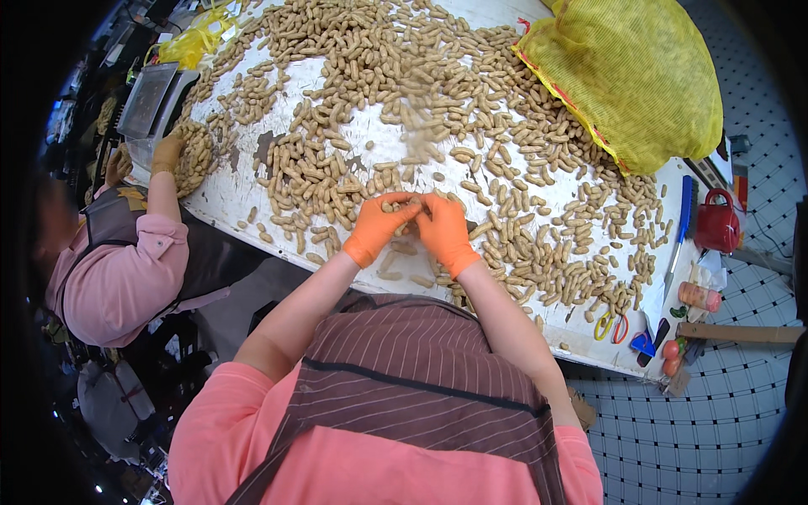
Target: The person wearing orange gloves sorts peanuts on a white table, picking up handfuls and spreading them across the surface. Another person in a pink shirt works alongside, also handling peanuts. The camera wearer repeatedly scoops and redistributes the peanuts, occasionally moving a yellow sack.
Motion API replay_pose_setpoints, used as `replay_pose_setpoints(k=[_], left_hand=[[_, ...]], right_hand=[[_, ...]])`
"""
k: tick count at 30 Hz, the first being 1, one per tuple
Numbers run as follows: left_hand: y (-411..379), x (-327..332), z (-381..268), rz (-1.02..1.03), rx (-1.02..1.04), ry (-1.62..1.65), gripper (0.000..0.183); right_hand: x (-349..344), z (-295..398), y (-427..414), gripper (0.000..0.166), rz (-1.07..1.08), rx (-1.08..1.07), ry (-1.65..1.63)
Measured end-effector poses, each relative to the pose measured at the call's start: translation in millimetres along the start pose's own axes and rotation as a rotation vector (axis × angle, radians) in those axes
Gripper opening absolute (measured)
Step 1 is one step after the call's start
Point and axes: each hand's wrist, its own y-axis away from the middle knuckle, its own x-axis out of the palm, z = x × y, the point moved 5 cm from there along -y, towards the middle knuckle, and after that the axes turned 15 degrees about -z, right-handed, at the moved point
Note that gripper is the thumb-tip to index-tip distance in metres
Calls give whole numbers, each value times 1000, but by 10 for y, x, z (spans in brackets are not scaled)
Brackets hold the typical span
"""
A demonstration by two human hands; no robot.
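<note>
Unshelled peanuts (309,164) lie in heaps and loose over a worn white table (372,132). My left hand (379,227), in an orange glove, is at the near side of the table with some peanuts between its fingers and palm. Touching its fingertips is my right hand (444,232), gloved alike, its fingers bent around a peanut. Just what the fingertips pinch is partly hidden. Beneath and between the wrists a few peanuts lie on the tabletop.
A full yellow mesh sack (631,82) rests at the back right. Scissors (612,328), a blue-handled brush (685,208) and a red container (718,224) are along the right edge. At the left, a co-worker (126,271) handles peanuts beside a clear-lidded bin (148,104).
</note>
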Motion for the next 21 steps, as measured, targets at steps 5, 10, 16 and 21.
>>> replay_pose_setpoints(k=[5,10,16,21], left_hand=[[130,-32,213,-34,-100,135,29],[26,-406,658,95,-445,661,29],[63,-910,560,129,-647,1092,30],[-64,-1033,640,73,-536,1046,24]], right_hand=[[-88,152,163,24,93,71,118],[-188,25,377,39,166,270,-106],[-537,-189,525,47,46,-151,437],[-395,-272,691,57,88,-390,549]])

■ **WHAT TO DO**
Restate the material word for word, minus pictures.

■ **ANSWER SPACE**
Target: The person wearing orange gloves sorts peanuts on a white table, picking up handfuls and spreading them across the surface. Another person in a pink shirt works alongside, also handling peanuts. The camera wearer repeatedly scoops and redistributes the peanuts, occasionally moving a yellow sack.
Motion API replay_pose_setpoints, used as `replay_pose_setpoints(k=[_], left_hand=[[_, ...]], right_hand=[[_, ...]])`
"""
k: tick count at 30 Hz, the first being 1, one per tuple
Numbers run as follows: left_hand: y (-411..379), x (-327..332), z (-381..268), rz (-1.02..1.03), rx (-1.02..1.04), ry (-1.62..1.65), gripper (0.000..0.183); right_hand: x (-349..344), z (-295..398), y (-427..414), gripper (0.000..0.166), rz (-1.07..1.08), rx (-1.08..1.07), ry (-1.65..1.63)
Measured end-effector poses, each relative to the pose measured at the call's start: translation in millimetres along the start pose's own axes and rotation as a rotation vector (axis × angle, radians) in those axes
Gripper opening absolute (measured)
Step 1 is one step after the call's start
Point and axes: each hand's wrist, its own y-axis away from the middle knuckle, its own x-axis out of the palm, z = x × y, the point moved 5 cm from there along -y, towards the middle knuckle, and after that the axes turned 15 degrees about -z, right-handed, at the moved point
Note that gripper is the thumb-tip to index-tip distance in metres
Calls give whole numbers, each value times 1000, but by 10 for y, x, z (spans in brackets are not scaled)
Brackets hold the typical span
"""
A demonstration by two human hands; no robot.
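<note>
Unshelled peanuts (309,164) lie in heaps and loose over a worn white table (372,132). My left hand (379,227), in an orange glove, is at the near side of the table with some peanuts between its fingers and palm. Touching its fingertips is my right hand (444,232), gloved alike, its fingers bent around a peanut. Just what the fingertips pinch is partly hidden. Beneath and between the wrists a few peanuts lie on the tabletop.
A full yellow mesh sack (631,82) rests at the back right. Scissors (612,328), a blue-handled brush (685,208) and a red container (718,224) are along the right edge. At the left, a co-worker (126,271) handles peanuts beside a clear-lidded bin (148,104).
</note>
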Motion for the next 21 steps, as measured, targets at steps 5, 10, 16 and 21.
>>> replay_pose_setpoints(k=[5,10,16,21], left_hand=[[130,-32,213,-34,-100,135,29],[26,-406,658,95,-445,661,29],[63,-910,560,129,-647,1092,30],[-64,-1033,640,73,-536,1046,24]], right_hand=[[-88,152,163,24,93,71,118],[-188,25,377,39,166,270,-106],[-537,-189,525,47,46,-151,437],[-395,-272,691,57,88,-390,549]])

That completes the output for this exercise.